Meredith was about forty. He had been in politics and had briefly even been a minister; but then he had fallen out with the party and resigned. He spoke of himself, and was spoken of, not as a rejected politician but as a political dropout; and this made him unusual, because politics here was often a man’s only livelihood, and political failure was a kind of extinction. More than once a new minister, rising too high too fast, had come to live on
the Ridge, chauffeured and guarded, embarrassing everyone, his children isolated and subdued in a large garden, carrying the slum on their faces and in their manner, until, as suddenly as they had been called up, the family had been returned to the darkness below, broken by their taste of luxury. But Meredith had other resources. He was a solicitor; and he enjoyed some celebrity for his weekly radio interview program called
Encounter
, in which he exploited his position as a political dropout and showed himself tough and cynical and no respecter of persons.
He was happily married, with a baby daughter; and he seemed able to separate his political anxieties from his private life, where he gave the impression of being at peace. In the hysteria of the Ridge—and against what Roche had first seen as the loudness and gush of Harry de Tunja—Meredith had been a restful man to be with.
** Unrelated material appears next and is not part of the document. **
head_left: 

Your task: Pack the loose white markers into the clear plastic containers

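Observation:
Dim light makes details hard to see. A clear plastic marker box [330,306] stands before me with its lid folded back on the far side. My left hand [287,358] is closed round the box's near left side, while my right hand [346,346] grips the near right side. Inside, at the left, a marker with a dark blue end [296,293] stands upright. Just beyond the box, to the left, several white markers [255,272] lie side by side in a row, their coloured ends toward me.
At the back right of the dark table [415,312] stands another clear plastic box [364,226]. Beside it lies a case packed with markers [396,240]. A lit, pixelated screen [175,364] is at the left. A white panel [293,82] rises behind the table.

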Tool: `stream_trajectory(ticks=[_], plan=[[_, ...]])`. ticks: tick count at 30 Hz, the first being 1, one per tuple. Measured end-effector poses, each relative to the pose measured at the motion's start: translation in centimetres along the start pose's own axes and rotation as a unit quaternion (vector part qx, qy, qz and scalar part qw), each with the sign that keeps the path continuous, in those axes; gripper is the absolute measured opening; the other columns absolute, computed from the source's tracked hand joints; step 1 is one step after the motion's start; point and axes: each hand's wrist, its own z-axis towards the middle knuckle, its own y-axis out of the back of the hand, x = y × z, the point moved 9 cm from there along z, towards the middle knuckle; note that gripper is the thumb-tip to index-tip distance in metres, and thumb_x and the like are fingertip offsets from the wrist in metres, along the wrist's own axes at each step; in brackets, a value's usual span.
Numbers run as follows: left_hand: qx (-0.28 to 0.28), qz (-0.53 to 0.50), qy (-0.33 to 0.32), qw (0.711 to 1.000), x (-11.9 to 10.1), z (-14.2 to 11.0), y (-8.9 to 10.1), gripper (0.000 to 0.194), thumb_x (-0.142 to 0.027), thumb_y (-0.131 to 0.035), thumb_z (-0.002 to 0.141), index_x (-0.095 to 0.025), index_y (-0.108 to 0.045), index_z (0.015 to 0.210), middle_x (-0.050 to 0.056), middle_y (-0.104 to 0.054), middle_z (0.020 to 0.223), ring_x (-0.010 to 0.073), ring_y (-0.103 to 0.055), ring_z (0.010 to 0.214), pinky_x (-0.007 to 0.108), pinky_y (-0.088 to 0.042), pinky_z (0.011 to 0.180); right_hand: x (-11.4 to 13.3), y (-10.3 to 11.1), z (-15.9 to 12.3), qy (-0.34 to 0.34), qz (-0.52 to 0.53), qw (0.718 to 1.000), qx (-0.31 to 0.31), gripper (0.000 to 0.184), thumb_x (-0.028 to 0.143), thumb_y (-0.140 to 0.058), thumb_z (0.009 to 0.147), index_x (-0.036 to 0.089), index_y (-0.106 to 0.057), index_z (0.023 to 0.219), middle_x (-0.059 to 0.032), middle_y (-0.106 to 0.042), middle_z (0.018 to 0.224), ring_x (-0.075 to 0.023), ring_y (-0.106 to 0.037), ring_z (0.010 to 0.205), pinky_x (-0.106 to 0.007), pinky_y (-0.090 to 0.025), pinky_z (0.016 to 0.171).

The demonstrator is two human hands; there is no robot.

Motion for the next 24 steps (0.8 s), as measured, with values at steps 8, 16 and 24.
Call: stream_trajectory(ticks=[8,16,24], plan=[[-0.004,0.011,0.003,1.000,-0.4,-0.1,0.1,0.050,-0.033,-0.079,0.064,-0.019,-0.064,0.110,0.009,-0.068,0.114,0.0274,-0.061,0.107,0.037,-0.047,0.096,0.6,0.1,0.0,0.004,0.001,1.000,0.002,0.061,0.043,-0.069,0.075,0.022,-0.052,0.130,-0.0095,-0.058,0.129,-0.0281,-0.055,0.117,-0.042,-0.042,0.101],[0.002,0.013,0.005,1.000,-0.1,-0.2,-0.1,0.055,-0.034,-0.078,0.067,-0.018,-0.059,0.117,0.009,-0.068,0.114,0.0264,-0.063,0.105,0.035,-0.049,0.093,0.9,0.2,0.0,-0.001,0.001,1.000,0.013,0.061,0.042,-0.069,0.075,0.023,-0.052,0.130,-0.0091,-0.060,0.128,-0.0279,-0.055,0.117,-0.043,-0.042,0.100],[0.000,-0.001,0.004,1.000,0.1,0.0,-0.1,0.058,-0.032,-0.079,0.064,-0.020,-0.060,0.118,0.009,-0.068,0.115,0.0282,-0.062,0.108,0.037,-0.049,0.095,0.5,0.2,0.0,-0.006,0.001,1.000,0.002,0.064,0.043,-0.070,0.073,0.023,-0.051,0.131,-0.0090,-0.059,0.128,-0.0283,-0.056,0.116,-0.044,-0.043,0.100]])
It was odd: Meredith, in his lucid analysis of most situations, striking off damning points on his stubby fingers, could be gloomier than anyone. But whereas other people were enervated or made restless by their anxieties, Meredith seemed untouched by his own vision of imminent chaos. Roche had once heard him say, speaking of the breakdown of institutions on the island, “We are living in a house without walls.” Yet Meredith lived as though the opposite were true. In his delight in the practice of the law, which he said exercised him totally, extended all his gifts, in his delight in his radio work, in his pleasure in his family (his wife came from an established mulatto family), in his housebuilding and homemaking, there seemed to be a certainty that the world would continue, and the place he had made for himself in it. And to Roche, new to the island, this combination of political concern and private calm had been restful.
But the relationship had not survived Jane’s coming. To Jane, not looking in those early days for what was restful, and even then having no taste for the political or economic complexities that Meredith liked to analyze, Meredith was “suburban.” And Meredith, holding a doll in one hand, and leading his infant daughter to the garden gate to wave good-by to Jane after her first visit, did appear too domesticated and settled: Roche could see that. Jane also decided that Meredith was boring; and then she decided that
he was ugly. Roche said she was being trivial. She knew it; but, noticing the effect she had made, she insisted. “I can’t get over his looks.” And what had only been one of her offhand, unconsidered judgments—that Meredith was suburban—she had, perversely, cherished into a settled attitude. Between Jane and Meredith there had quickly grown up a muted mutual antagonism; and Roche, although he knew the antagonism to be artificial, issuing from Jane’s casual, instinctive cruelty toward people with whom she was not concerned, this cruelty part of her laziness, her refusal to be bothered, Roche was affected.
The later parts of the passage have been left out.